## Exercise instructions
Within the records, which lines hold the string "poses"? Report each one by copying it.

## Data
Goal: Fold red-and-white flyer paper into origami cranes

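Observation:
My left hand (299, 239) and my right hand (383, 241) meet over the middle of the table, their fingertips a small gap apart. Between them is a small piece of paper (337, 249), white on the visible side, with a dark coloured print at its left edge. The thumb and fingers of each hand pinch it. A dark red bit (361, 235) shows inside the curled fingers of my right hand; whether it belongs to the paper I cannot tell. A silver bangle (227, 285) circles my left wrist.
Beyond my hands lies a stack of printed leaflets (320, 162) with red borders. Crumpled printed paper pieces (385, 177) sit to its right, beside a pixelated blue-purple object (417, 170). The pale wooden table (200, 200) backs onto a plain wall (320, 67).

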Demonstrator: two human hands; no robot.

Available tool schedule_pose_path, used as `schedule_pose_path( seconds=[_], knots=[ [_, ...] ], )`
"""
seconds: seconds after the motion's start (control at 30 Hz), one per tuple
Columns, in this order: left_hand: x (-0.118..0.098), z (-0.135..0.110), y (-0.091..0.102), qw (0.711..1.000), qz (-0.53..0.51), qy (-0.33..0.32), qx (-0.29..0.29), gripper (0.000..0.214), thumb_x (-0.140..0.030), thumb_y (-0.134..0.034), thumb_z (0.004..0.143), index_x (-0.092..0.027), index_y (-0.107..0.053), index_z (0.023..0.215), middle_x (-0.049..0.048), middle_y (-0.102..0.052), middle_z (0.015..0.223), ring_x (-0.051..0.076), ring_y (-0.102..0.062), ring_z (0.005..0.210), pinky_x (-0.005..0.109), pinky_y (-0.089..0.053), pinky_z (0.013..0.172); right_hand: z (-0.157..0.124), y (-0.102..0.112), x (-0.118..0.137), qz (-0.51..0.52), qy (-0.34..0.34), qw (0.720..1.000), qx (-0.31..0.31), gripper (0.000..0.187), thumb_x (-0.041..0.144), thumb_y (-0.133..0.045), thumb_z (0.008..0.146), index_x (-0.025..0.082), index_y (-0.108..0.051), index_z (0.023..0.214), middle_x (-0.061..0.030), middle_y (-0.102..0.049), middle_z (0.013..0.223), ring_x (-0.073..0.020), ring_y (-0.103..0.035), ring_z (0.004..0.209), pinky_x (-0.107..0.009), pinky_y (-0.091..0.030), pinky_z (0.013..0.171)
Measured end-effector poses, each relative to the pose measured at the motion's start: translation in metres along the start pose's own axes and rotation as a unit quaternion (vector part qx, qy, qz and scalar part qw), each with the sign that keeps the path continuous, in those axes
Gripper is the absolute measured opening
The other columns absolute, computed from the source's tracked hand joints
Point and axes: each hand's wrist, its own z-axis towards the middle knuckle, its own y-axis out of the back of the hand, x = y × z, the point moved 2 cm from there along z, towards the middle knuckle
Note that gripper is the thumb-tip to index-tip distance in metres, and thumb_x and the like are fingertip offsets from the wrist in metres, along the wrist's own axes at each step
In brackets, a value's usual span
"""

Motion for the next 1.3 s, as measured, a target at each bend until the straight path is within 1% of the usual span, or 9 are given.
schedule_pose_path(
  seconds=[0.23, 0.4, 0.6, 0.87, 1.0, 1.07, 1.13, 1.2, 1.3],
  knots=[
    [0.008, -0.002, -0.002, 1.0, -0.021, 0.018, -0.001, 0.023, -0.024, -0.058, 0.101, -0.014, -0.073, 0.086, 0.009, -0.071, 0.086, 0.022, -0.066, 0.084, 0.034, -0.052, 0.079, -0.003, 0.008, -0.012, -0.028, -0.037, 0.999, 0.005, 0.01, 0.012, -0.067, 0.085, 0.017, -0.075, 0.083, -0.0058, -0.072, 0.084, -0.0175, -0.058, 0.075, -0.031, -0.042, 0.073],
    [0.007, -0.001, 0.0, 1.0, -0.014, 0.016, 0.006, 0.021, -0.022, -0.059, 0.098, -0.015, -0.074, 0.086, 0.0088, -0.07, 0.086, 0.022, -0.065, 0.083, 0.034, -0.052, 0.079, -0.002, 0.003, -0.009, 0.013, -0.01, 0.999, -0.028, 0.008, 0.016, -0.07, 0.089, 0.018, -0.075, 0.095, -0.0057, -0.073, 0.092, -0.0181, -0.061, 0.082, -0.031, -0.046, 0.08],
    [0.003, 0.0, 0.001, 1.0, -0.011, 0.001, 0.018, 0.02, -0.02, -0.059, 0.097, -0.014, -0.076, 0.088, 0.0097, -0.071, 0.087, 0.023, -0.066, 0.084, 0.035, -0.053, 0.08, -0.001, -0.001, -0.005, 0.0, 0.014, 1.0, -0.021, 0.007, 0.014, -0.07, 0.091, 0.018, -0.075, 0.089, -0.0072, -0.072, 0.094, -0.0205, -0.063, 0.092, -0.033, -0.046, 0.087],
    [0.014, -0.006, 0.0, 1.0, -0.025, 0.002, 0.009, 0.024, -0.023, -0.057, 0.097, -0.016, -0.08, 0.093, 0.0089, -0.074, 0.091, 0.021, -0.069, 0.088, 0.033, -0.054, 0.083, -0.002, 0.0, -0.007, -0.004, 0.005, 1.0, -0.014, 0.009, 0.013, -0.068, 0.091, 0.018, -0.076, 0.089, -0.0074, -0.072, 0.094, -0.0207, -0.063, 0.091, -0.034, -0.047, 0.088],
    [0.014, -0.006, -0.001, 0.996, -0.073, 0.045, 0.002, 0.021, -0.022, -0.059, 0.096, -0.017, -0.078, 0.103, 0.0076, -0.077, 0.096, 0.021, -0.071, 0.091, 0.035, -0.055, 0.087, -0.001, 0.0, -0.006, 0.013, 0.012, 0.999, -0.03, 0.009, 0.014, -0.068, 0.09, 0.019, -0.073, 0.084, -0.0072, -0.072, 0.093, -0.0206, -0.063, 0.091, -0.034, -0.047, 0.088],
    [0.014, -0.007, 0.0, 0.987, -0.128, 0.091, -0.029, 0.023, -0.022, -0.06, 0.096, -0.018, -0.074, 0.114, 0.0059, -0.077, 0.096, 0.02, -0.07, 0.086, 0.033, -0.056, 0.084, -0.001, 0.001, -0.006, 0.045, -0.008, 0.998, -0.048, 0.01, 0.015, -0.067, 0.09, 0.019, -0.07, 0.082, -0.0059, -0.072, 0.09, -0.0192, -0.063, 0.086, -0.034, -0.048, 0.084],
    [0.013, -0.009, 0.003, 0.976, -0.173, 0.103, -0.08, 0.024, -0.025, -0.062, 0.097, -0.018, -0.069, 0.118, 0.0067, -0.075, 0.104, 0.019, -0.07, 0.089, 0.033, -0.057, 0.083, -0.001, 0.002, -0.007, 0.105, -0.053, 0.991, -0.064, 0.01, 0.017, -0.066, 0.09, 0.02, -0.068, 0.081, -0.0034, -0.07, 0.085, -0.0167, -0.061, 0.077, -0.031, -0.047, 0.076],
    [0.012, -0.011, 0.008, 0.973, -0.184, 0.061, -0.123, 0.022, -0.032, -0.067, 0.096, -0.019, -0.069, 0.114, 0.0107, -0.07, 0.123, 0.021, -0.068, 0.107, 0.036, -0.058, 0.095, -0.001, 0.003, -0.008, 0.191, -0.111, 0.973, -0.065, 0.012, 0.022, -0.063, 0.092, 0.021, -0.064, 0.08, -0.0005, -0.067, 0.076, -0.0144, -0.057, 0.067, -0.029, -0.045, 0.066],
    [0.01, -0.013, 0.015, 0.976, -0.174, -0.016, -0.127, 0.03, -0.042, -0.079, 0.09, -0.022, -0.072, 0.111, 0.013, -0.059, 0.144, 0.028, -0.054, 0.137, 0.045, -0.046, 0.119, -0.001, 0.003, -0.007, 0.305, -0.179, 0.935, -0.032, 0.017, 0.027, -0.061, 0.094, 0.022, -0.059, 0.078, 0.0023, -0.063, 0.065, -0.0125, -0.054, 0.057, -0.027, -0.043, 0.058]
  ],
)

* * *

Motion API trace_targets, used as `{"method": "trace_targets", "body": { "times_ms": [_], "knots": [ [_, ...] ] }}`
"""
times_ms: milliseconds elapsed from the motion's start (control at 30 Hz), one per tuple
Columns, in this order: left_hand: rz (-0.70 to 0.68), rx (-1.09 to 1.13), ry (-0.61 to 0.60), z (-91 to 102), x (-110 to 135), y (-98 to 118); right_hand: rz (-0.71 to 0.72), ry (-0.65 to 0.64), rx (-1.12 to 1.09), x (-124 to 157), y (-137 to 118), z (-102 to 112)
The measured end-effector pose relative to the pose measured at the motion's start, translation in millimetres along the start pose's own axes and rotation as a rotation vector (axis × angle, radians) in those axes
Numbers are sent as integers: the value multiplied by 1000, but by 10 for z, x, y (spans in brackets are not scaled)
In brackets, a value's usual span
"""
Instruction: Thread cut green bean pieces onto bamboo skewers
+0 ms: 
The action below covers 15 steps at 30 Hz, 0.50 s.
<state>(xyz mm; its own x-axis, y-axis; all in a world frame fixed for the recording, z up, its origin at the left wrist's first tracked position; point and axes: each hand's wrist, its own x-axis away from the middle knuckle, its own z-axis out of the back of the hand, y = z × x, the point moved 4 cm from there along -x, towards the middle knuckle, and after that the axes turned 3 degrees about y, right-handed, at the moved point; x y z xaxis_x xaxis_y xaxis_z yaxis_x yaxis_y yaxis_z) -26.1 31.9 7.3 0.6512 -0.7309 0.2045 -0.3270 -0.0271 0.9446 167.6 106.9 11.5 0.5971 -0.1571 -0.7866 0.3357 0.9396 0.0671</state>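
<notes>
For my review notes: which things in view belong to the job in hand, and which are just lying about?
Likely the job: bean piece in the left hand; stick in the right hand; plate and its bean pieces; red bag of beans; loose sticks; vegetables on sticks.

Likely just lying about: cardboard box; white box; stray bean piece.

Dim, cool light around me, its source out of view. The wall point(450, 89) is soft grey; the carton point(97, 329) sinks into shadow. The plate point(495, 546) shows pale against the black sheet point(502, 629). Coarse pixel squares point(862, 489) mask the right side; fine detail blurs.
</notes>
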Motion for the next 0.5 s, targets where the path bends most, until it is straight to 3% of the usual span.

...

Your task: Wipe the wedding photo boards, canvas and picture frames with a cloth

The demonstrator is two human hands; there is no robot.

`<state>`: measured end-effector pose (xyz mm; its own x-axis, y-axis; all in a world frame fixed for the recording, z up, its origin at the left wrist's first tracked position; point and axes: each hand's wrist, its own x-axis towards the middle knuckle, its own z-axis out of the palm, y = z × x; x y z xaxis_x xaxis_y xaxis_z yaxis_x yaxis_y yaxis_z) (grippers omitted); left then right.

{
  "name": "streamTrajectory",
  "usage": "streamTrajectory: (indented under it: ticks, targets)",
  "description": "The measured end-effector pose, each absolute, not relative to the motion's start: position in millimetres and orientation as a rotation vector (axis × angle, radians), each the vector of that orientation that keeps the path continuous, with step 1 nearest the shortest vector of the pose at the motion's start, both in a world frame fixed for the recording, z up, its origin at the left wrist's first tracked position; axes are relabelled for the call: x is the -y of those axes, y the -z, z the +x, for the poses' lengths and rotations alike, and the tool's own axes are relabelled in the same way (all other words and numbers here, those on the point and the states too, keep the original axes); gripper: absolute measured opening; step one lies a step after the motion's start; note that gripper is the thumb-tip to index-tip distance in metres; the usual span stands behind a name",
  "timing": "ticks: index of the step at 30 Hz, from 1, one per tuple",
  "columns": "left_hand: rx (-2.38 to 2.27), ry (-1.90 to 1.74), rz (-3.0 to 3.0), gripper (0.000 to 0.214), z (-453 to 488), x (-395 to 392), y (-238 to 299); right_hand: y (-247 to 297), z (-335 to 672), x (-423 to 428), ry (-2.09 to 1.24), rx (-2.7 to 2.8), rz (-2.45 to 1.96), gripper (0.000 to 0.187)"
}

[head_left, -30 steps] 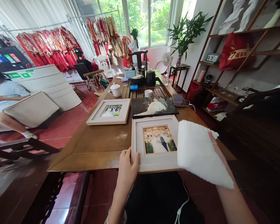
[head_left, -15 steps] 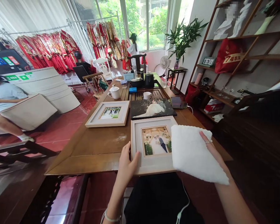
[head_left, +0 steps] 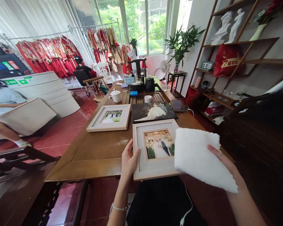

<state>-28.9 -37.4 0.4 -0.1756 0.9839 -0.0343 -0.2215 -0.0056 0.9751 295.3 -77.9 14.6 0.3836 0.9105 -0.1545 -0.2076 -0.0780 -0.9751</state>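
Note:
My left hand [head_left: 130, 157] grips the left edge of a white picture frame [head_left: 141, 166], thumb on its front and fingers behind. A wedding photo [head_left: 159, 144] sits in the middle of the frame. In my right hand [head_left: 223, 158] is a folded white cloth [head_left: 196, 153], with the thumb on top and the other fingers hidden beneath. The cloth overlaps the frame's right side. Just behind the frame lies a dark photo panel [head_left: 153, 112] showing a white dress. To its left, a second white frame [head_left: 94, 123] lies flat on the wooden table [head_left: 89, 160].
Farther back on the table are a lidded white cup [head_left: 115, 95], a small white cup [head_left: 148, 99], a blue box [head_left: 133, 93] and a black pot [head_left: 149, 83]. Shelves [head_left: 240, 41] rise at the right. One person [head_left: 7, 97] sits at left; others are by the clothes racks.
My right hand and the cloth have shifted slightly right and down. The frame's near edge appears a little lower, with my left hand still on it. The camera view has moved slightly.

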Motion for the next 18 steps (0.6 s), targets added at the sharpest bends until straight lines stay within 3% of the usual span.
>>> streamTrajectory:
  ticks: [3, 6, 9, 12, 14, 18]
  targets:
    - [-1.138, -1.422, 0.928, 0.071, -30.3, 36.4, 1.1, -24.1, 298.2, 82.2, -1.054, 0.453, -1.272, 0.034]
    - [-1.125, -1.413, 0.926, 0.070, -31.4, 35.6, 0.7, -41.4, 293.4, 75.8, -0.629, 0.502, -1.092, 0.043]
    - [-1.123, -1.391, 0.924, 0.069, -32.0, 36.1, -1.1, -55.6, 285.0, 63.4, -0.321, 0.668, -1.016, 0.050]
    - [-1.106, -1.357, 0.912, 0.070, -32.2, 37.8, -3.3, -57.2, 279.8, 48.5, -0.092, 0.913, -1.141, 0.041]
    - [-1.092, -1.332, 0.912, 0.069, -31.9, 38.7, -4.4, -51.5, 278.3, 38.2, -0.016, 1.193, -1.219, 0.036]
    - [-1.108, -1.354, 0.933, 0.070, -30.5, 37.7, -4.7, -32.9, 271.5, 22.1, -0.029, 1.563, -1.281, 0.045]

## Output for this exercise
Measured end-effector poses, each relative to the pose measured at the motion's start: translation in metres along the start pose's own axes and rotation as a unit quaternion (vector part qx, qy, qz and scalar part qw), each with the sign that keeps the path continuous, in those axes
  "description": "The measured end-effector pose, each absolute, not relative to the motion's start: position in millimetres and orientation as a rotation vector (axis × angle, radians), each the vector of that orientation that keeps the path continuous, with step 1 nearest the shortest vector of the pose at the motion's start, both in a world frame fixed for the recording, z up, its origin at the left wrist's first tracked position; axes are relabelled for the call: x is the -y of those axes, y the -z, z the +x, for the poses' lengths and rotations alike, and the tool's own axes are relabelled in the same way (all other words and numbers here, those on the point and the states too, keep the original axes); gripper: absolute measured opening; step one lies a step after the motion's start; note that gripper is the thumb-tip to index-tip distance in metres; the usual span stands behind a name",

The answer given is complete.